**PROBLEM REQUIREMENTS:** Repeat the listing exactly. Any picture in it should be left out of the copy.

Top of SUPPLIED DATA

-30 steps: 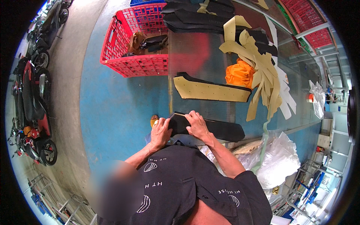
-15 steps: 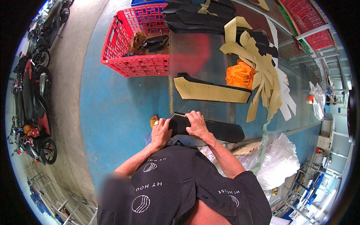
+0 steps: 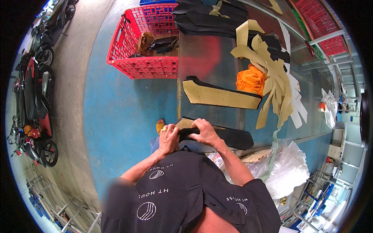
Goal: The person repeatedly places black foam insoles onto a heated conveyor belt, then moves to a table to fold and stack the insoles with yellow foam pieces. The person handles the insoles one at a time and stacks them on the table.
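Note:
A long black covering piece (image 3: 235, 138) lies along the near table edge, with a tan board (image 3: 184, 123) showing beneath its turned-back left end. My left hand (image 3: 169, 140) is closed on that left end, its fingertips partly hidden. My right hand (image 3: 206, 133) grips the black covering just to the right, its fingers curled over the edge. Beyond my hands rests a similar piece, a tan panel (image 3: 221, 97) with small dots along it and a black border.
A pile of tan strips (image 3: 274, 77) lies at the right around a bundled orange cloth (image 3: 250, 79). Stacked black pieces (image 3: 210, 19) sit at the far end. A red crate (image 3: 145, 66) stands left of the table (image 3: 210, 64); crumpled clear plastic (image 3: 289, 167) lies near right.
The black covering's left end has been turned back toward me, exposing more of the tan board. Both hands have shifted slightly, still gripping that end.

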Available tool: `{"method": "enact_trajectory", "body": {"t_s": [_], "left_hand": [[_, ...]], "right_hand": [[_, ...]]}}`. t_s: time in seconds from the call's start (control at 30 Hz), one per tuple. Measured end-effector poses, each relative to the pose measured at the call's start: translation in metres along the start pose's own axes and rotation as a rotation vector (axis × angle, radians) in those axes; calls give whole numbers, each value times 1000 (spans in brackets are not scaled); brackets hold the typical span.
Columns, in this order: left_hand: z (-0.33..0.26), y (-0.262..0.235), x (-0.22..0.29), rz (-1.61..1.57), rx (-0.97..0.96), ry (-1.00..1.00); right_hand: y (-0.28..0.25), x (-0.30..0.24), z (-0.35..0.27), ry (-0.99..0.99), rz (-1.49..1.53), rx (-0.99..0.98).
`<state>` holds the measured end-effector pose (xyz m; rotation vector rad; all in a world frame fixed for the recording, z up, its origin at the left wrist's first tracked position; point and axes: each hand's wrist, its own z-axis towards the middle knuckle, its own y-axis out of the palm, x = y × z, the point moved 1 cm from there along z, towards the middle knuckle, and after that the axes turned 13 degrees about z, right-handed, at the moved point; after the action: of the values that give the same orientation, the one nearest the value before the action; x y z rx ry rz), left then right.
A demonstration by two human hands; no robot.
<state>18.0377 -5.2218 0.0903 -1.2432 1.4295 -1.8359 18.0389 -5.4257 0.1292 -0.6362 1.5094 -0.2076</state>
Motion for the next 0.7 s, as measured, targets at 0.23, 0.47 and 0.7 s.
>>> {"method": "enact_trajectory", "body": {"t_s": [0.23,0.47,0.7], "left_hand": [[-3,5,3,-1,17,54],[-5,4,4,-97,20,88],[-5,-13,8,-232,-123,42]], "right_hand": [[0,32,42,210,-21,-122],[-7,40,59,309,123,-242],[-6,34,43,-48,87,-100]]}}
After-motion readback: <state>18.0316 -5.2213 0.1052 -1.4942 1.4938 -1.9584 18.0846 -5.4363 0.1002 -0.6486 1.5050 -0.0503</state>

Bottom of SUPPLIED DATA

**RESPONSE AREA:**
-30 steps: 
-15 steps: 
+0 steps: 
Goal: The person repeatedly places black foam insoles onto a heated conveyor belt, then moves to a table to fold and stack the insoles with yellow foam pieces. The person handles the insoles one at a time and stacks them on the table.
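Note:
A long black covering piece (image 3: 235, 138) lies along the near table edge, with a tan board (image 3: 184, 123) showing beneath its turned-back left end. My left hand (image 3: 169, 140) is closed on that left end, its fingertips partly hidden. My right hand (image 3: 206, 133) grips the black covering just to the right, its fingers curled over the edge. Beyond my hands rests a similar piece, a tan panel (image 3: 221, 97) with small dots along it and a black border.
A pile of tan strips (image 3: 274, 77) lies at the right around a bundled orange cloth (image 3: 250, 79). Stacked black pieces (image 3: 210, 19) sit at the far end. A red crate (image 3: 145, 66) stands left of the table (image 3: 210, 64); crumpled clear plastic (image 3: 289, 167) lies near right.
The black covering's left end has been turned back toward me, exposing more of the tan board. Both hands have shifted slightly, still gripping that end.
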
Available tool: `{"method": "enact_trajectory", "body": {"t_s": [_], "left_hand": [[_, ...]], "right_hand": [[_, ...]]}}`. t_s: time in seconds from the call's start (control at 30 Hz), one per tuple. Measured end-effector poses, each relative to the pose measured at the call's start: translation in metres along the start pose's own axes and rotation as a rotation vector (axis × angle, radians) in those axes; calls give whole numbers, each value times 1000 (spans in brackets are not scaled); brackets hold the typical span.
Columns, in this order: left_hand: z (-0.33..0.26), y (-0.262..0.235), x (-0.22..0.29), rz (-1.61..1.57), rx (-0.97..0.96), ry (-1.00..1.00); right_hand: y (-0.28..0.25), x (-0.30..0.24), z (-0.35..0.27), ry (-0.99..0.99), rz (-1.49..1.53), rx (-0.99..0.98).
`<state>` holds the measured end-effector pose (xyz m; rotation vector rad; all in a world frame fixed for the recording, z up, its origin at the left wrist's first tracked position; point and axes: each hand's wrist, its own z-axis towards the middle knuckle, its own y-axis out of the palm, x = y × z, the point moved 1 cm from there along z, towards the middle knuckle, and after that the axes turned 13 degrees about z, right-handed, at the moved point; after the action: of the values that give the same orientation, the one nearest the value before the action; x y z rx ry rz), left then right.
A demonstration by two human hands; no robot.
<state>18.0377 -5.2218 0.0903 -1.2432 1.4295 -1.8359 18.0389 -5.4257 0.1292 -0.6362 1.5094 -0.2076</state>
Motion for the next 0.7 s, as measured, targets at 0.23, 0.47 and 0.7 s.
>>> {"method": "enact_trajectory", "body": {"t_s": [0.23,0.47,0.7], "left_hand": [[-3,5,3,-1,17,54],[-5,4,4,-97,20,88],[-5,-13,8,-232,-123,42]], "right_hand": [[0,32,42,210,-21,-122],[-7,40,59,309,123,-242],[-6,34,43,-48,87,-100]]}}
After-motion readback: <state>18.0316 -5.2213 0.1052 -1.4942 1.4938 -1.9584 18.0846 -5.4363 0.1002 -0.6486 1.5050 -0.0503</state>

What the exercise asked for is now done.